OpenZFS OpenZFS European Conference, 2 Jun 2014

Previous Meeting Next Meeting

⏯

youtube image

►

From YouTube: HybridCluster

Description

No description was provided for this meeting.
If this is YOUR meeting, an easy way to fix this is to add a description to your video, wherever mtngs.io found it (probably YouTube).

A

uh Luke I was going to uh introduce now luke marsden. He.

B

You saw him earlier on, but he's now going to talk about his company, hybrid cluster and I'll just load. Your presentation, for you awesome thanks.

B

Cool, so I guess um this is just a sort of 30 000 foot view of some of the features in zfs that we use, um and a little bit about the sort of architecture that that we've been working on for for some time um is, is kind of different to the uh sort of big shared storage box approach.

B

B

Cool okay and it works good um cool, yeah, so um yeah, I guess just before I dive into how specifically we use the features of zfs um a little bit on actually what the sort of shape of the architecture that that we've been building looks like, as I was saying, it's a little bit different to the sort of approach of a um a big shared storage box that exports data over nfs or iscsi.
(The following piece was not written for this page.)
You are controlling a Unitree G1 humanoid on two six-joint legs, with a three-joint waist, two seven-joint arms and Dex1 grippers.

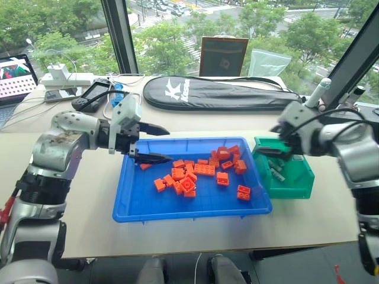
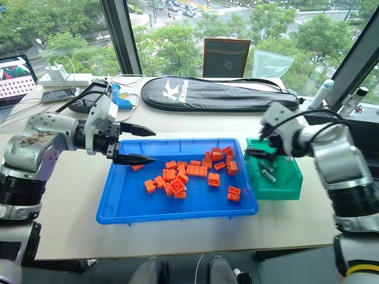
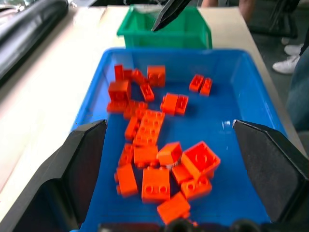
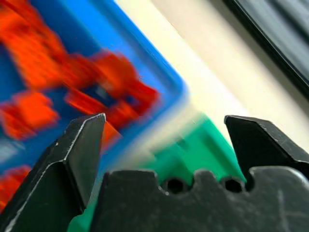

It's it's more, an approach of unifying the compute and the data nodes into um the same place.

B

So if these are two nodes in a cluster for example, um then each node has its own built-in storage pool, and then we've got a container-based virtualization layer that sits on top of the storage pool and we've got a proxy layer that sits on top of that handling any incoming requests, and this can all run on sort of commodity hardware. uh It can run on top of cloud infrastructure and um it sort of opens up some some interesting possibilities, but so yeah I mean it's.

B

uh The approach is is really to having a multi-container system that can be split across multiple nodes running in multiple data centers, and one of the most important use cases that that we use so we lean on features of zfs4 is is effectively backup and what I mean by that is snapshot, and then I use zfs destroyed to refer to pruning of snapshots.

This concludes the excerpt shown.